So the foundation is functional, wheel-thrown pots. And then actually, a few years after I moved to California, I went back to school at Cal State Northridge and took a leisurely 3 years to get a master's degree out there. And I learned a lot of other processes. They ultimately to inform my work in ceramics. I did sculpture, printmaking, mold making, all these different things. And my ceramics is actually a lot of the surfaces are relief carved kind of like a woodblock or a linoleum block print, which is one of the processes I learned when I was out there. So I had a little background in wood carving, chip carving, and a lot of walking stick whittling and stuff that I did at little art shows in Florida prior to my falling in love with clay. So that reductive carving process really made sense to me with the carving of a linoleum block or woodblock. And so then I sort of amalgamated the surface of my ceramics with this sort of tactile block print look. So essentially kind of like what a linoleum or woodblock would look like. I kind of carved the surface of my ceramics like that. I was looking throughout grad school as I was more and more involved in ceramics, I was looking for a way to put more love into each piece and to be more intentional about each piece. Yeah, I was just looking for a way to make each piece more important. And so because it can become a little bit formulaic. With ceramics, you can just make a pot and dip it in a glaze and fire it. And some of these different kilns and different atmospheres that you can use create these really amazing effects. But where I was at school, we didn't have as many of those atmospheres in those things that where you could just do that. So sort of my style evolved in lieu of not having a wood kiln where you're having ash dripping down the pots. There's so many variations on that. So I think, yeah, that's how my style evolved from that. I'm fine.
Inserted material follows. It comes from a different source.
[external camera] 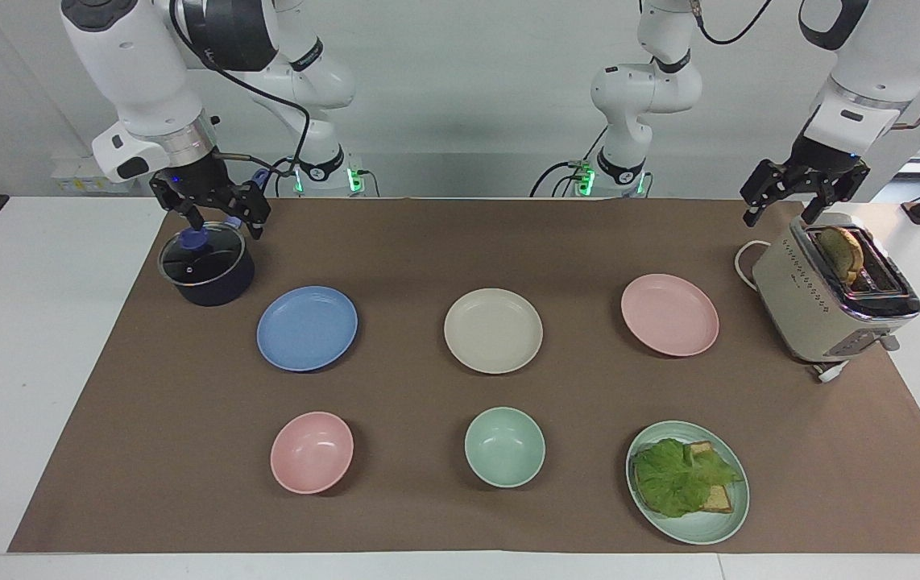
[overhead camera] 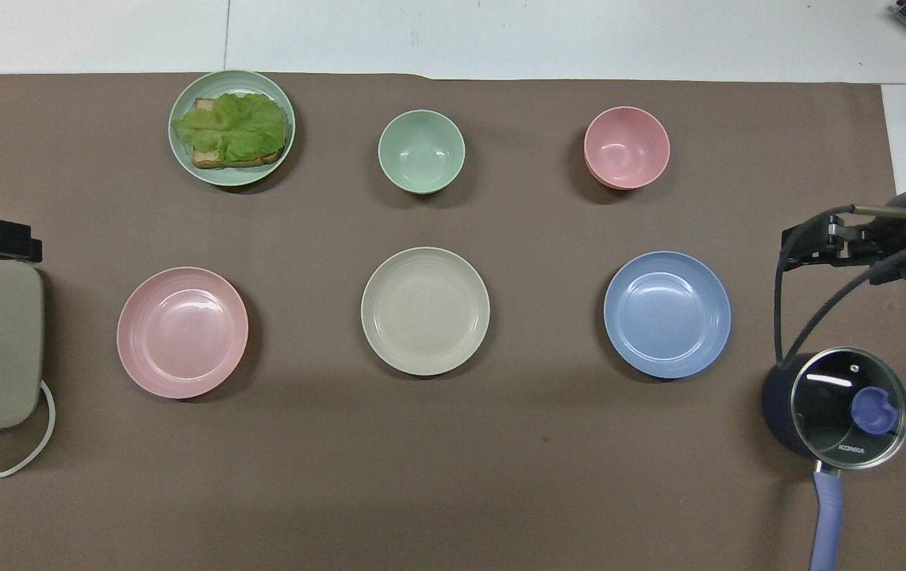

Sometimes I like to make a cleaner, more simple, just aesthetic with just a glaze, but I really like the way that a carved pot will sort of tell a story, and that texture, while it's an image or a pattern, will also reinforce the functionality of the pot because it's tactile, that carved surface.

So it's kind of textured? Is it textured? Yeah.

Yeah, it's textured. Yeah, it's textured.

Interesting. Very cool.

Yeah. So I like that about that because if you can increase the functionality of a functional pot, to me that's a win.

Yeah. Very cool. So I guess you didn't pivot but you layered, let's say, surfboard-making on into your artistic expression. How did that come about?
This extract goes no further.